The additional requirements of prompt reporting and remediation narrow potential eligibility for leniency. They also introduce additional burdens and uncertainty for applicants at a time when, since 2016, leniency applications have apparently declined precipitously. The fall-off was so stark that Assistant Attorney General Makan Delrahim had to reassure the antitrust community in 2019 that, “[d]espite some recent eulogies over the purported death of leniency, the division’s leniency program is still alive and well.” The luster of leniency has dulled for several reasons, including the costs, burdens, and uncertainty of satisfying the government of full and complete cooperation; exposure to expensive and long-running private actions; and potential claims and investigations from multiple jurisdictions.[1] Given these incredible costs and burdens, companies may view leniency in the same way they consider any other business decision: by weighing the costs against the benefits. And it is not clear whether the updates to the Leniency Policy will, in fact, cause more companies to decide against leniency given the increased burdens.
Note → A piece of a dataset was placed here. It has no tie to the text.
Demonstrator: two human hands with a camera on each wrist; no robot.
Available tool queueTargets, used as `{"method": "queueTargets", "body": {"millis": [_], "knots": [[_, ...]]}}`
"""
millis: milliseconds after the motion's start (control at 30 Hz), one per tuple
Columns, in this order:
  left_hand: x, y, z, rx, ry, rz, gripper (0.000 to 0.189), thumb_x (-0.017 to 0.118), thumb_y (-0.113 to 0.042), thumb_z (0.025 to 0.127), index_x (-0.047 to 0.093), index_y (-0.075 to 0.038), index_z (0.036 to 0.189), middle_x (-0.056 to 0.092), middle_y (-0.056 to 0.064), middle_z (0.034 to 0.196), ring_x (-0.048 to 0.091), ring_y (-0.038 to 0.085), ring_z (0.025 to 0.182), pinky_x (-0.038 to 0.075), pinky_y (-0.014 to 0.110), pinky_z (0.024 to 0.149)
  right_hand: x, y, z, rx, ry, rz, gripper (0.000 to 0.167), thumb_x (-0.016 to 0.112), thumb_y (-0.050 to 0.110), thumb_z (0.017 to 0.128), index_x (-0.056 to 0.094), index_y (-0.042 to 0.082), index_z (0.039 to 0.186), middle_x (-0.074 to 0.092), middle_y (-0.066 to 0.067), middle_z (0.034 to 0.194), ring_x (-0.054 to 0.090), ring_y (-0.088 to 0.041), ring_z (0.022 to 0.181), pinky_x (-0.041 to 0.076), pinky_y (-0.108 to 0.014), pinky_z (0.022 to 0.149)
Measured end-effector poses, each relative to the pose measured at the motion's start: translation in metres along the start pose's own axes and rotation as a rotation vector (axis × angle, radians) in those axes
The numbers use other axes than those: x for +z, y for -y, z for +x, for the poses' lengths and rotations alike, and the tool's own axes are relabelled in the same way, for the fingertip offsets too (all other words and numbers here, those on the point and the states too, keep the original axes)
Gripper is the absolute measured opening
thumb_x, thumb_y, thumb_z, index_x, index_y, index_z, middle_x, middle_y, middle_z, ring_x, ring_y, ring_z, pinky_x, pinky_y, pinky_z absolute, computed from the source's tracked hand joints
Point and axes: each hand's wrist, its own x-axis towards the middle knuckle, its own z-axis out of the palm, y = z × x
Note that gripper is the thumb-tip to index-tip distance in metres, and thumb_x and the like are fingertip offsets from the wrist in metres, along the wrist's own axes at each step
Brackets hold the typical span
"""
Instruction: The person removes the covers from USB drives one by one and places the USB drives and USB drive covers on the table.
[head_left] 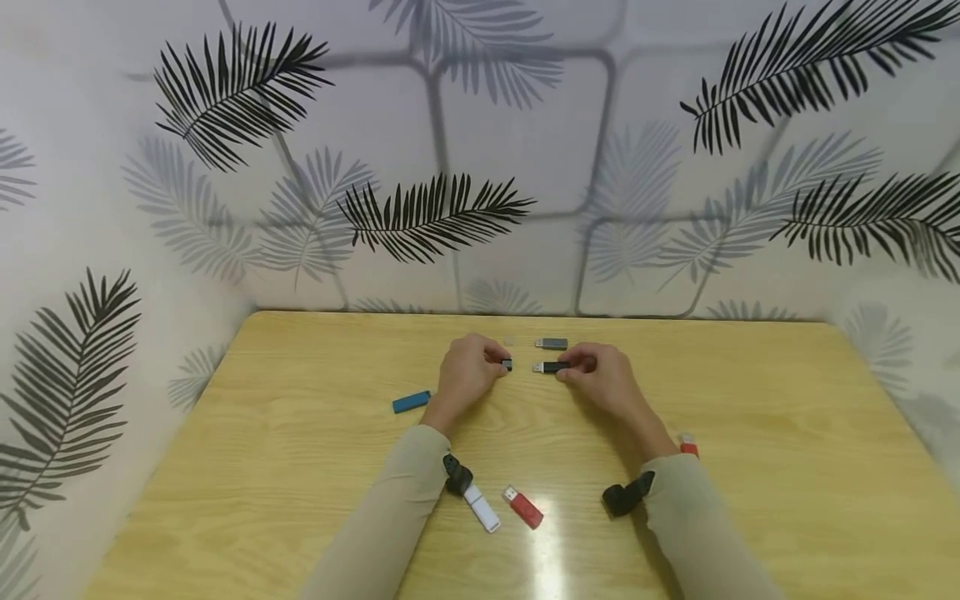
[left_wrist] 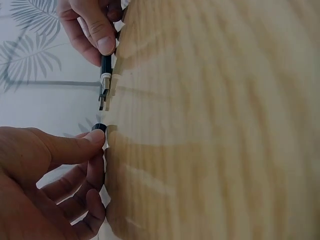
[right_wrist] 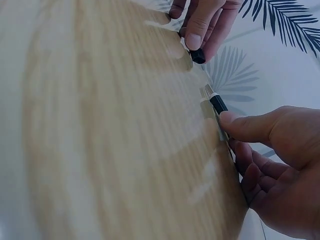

Interestingly, the announcement comes at a time when the enforcement agencies have stated their intention to increase antitrust enforcement. Assistant Attorney General Jonathan Kanter of the Antitrust Division announced the updates to the leniency program during a competition Enforcers Summit with the FTC, at which he warned, “it’s important for the rules of the road to be clear so the business community knows what to expect and appreciates the costs of losing the race for leniency. Corporate boards and executives, and the counsel advising them, should understand that sitting on their hands after detecting an antitrust crime will have real ramifications – losing out on leniency means severe consequences.”
The approach under AAG Kanter’s Antitrust Division is a stark contrast to his predecessor, Makan Delrahim, who appeared to focus on incentives for reporting (carrots) instead of risks for failure (sticks). For example, the Division under Delrahim’s leadership announced a new policy to begin considering compliance at the charging and sentencing phases of criminal antitrust investigations to incentive antitrust compliance programs by. Today, AAG Kanter and his FTC counterpart, Chair Lina Khan, are sending a strong message in support of the Biden Administration’s more aggressive approach to antitrust enforcement, which now incorporates more severe punishments and stricter standards for leniency. They are also expanding the focus of antitrust enforcement, focusing not just on the traditional collusion and price-fixing matters but also on monopolization.
The current administration also expects to issue more frequent updates in the years to come. On April 6, 2022, at the ABA Antitrust Law Section Spring Conference, Deputy AAG Richard Powers, who served as acting AAG before AAG Kanter was confirmed, noted that the Leniency Policy had not been updated since 1993 and previously was separate from the Justice Manual. The decision to centralize key policies in a single location was a deliberate choice, and he expects the FAQs to be treated as a living document with more regular updates to ensure they incorporate necessary clarifications.
Takeaway
While the updated leniency program and the detailed guidance provided in the FAQs are intended to “reaffirm the Antitrust Division’s commitment to transparency, predictability and accessibility in criminal enforcement,” they also highlight the Antitrust Division’s increased attention on enforcement and the high burden of cooperation. It remains to be seen whether these additional requirements and forewarnings of increased criminal enforcement will breathe new life into the leniency program, or be viewed as another burden that tips the scales against leniency under the appropriate circumstances.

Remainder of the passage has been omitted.